Buffer uses signed bytes with v2 compressors #2735

QuLogic · 2025-01-20T09:58:17Z

Zarr version

3.0.1

Numcodecs version

0.15.0

Python Version

3.13.1

Operating System

Fedora Rawhide

Installation

Fedora package

Description

I'm looking at cgohlke/imagecodecs#123 and after fixing some imports and setting zarr_format=2, I can run many more tests, but several are failing with mismatched types, namely that imagecodecs compressors are expecting uint8_t, but are getting signed char.

I have traced this to Buffer requiring dtype='b', along with casts in cpu.Buffer.from_bytes.

If I modify those checks/casts to use the unsigned dtype='B', then I can get imagecodecs tests to pass.

I see this came in with GPU support in #1967. Was this actually intentional, or was it more that no-one noticed that the NumPy b dtype is a signed byte? It would seem odd to me that bytes would be treated as signed as in regular Python they are treated as unsigned (e.g., b'\xff'[0] == 255, not -1).

If this is intentional, then it seems like something that should be documented in the migration guide that would break compressors for zarr_format=2.

Steps to reproduce

Install imagecodecs, modify tests to use zarr.storage.MemoryStorage instead of zarr.MemoryStorage, and set zarr_format=2, then run its tests.

Additional output

No response

The text was updated successfully, but these errors were encountered:

QuLogic · 2025-01-20T10:06:47Z

I see this came in with GPU support in #1967.

Oops, I did not go far back enough in the blame.

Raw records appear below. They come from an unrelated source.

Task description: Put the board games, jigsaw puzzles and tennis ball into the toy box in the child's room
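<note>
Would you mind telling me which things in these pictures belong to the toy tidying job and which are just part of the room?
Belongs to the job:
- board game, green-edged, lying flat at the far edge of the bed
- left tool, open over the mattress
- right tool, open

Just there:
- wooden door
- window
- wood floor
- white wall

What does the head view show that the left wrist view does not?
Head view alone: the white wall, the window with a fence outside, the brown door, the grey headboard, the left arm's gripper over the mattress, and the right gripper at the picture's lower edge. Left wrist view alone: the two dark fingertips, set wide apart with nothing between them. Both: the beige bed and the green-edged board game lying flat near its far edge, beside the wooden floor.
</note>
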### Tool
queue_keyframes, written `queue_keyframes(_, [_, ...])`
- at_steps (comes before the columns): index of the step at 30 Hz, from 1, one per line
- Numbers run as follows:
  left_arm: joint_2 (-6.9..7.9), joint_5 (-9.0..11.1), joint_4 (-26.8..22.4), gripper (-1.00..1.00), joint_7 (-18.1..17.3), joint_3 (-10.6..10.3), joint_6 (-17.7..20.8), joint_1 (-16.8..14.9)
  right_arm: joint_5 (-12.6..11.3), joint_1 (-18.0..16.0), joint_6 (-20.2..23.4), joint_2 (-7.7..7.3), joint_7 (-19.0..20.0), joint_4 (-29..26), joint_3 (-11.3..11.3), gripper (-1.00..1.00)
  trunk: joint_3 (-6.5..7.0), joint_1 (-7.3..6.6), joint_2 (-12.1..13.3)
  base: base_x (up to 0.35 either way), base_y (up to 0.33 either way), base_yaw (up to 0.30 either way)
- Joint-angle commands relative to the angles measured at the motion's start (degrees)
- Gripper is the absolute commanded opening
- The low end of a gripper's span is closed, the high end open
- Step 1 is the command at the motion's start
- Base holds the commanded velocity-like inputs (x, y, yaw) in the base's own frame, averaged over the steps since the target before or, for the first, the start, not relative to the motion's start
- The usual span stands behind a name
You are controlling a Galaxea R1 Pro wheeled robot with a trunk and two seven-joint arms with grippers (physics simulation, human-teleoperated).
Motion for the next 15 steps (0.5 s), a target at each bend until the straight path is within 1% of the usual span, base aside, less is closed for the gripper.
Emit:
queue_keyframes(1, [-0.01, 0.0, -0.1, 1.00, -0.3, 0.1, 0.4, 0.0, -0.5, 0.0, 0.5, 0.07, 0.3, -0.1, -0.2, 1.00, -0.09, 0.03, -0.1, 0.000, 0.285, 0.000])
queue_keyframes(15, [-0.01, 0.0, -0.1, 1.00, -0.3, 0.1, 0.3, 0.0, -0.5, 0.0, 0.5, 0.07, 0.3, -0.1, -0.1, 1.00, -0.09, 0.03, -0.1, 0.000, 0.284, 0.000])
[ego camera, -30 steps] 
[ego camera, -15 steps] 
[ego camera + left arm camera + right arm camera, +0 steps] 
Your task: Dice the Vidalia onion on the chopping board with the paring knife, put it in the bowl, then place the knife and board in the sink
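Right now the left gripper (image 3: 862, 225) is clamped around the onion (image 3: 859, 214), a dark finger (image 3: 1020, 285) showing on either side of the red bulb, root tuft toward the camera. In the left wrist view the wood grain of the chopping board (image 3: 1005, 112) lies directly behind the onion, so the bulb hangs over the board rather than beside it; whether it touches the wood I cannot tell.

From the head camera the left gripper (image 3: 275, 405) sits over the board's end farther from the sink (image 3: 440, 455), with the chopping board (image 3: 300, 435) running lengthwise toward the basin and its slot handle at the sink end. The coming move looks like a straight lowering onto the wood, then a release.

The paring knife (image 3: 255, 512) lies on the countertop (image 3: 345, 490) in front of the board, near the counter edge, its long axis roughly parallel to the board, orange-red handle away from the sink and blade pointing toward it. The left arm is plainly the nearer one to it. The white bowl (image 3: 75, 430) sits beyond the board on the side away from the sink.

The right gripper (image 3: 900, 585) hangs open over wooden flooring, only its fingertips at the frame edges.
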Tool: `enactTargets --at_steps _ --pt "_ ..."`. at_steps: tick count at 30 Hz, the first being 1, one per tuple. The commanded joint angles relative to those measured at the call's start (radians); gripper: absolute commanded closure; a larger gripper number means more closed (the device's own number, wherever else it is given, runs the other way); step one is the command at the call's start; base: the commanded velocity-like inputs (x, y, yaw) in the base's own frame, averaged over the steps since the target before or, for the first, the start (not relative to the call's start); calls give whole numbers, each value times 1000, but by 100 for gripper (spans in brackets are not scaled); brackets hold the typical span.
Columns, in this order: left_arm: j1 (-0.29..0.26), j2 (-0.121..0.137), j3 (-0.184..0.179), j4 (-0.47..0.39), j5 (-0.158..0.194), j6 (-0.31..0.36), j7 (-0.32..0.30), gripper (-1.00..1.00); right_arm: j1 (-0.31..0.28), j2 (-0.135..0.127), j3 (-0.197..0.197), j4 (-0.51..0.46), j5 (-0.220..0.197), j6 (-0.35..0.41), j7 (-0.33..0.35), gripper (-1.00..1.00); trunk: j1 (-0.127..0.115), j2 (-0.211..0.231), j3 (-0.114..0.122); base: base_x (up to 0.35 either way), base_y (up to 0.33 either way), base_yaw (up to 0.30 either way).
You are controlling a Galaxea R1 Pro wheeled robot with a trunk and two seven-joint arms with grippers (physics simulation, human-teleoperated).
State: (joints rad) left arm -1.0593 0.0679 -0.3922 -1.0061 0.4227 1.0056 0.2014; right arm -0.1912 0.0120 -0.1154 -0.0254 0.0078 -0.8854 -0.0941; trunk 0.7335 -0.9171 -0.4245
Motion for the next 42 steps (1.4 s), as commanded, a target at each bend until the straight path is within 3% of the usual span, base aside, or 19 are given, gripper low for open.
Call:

It actual came in with Buffer's first implementation in #1826. I don't see any specific discussion on signedness other than pointing out Buffer is a specialization of NDBuffer: #1826 (comment)

d-v-b · 2025-01-20T10:20:29Z

This is an educational experience for me, as I had no idea that a "byte" (in the sense of 8 bits) could be signed. But it seems like in numpy dtype parlance, a byte is an 8-bit integer? I can see how those could be signed, but I'm not aware of anything in zarr-python that depends on a particular signing. Assuming nothing breaks if we switch to the signing that works for imagecodecs, then we should consider that change.

@madsbk any insight here?

madsbk · 2025-01-20T10:28:42Z

Was this actually intentional, or was it more that no-one noticed that the NumPy "b" dtype is a signed byte?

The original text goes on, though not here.